- PROBLEM REQUIREMENTS
When you reach the line containing "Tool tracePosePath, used" in the data below, begin returning lines exactly as written, and stop once the line containing "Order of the" has been returned.

- DATA SECTION
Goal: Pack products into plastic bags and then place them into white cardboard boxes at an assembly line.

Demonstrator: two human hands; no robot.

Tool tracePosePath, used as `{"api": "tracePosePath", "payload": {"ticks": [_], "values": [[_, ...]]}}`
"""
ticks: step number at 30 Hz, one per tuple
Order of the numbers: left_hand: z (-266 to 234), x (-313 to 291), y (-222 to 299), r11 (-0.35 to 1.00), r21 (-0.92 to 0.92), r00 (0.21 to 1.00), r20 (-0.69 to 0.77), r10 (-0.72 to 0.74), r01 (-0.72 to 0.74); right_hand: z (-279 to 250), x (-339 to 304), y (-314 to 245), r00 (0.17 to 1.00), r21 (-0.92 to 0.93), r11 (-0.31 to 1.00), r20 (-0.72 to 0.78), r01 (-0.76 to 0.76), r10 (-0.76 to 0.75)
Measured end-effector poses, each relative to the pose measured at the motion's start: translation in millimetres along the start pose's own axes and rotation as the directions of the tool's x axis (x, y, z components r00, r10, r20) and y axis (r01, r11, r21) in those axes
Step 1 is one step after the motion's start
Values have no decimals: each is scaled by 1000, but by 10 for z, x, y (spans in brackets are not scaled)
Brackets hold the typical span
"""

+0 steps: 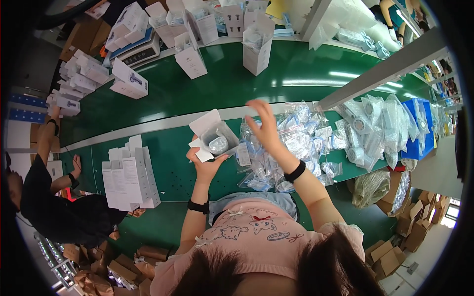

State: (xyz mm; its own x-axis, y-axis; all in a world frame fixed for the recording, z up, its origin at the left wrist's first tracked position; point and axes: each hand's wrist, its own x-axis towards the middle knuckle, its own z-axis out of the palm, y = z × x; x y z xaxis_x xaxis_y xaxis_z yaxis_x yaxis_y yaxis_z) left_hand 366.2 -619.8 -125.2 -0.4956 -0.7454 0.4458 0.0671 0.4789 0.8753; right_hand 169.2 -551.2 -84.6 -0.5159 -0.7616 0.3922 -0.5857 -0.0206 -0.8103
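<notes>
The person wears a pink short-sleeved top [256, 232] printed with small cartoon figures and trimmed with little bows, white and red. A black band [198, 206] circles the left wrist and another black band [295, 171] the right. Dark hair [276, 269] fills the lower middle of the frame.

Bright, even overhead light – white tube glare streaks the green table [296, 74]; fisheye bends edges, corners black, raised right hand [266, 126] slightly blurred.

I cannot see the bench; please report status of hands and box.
Left hand holds open white box, bagged part inside. Right hand open above clear bags. Nothing between.
</notes>
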Motion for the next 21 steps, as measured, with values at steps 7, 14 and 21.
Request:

- ANSWER SECTION
Tool tracePosePath, used as `{"api": "tracePosePath", "payload": {"ticks": [_], "values": [[_, ...]]}}`
"""
ticks: step number at 30 Hz, one per tuple
Order of the numbers: left_hand: z (-266 to 234), x (-313 to 291), y (-222 to 299), r11 (-0.35 to 1.00), r21 (-0.92 to 0.92), r00 (0.21 to 1.00), r20 (-0.69 to 0.77), r10 (-0.72 to 0.74), r01 (-0.72 to 0.74); right_hand: z (-279 to 250), x (-339 to 304), y (-314 to 245), r00 (0.17 to 1.00), r21 (-0.92 to 0.93), r11 (-0.31 to 1.00), r20 (-0.72 to 0.78), r01 (-0.76 to 0.76), r10 (-0.76 to 0.75)

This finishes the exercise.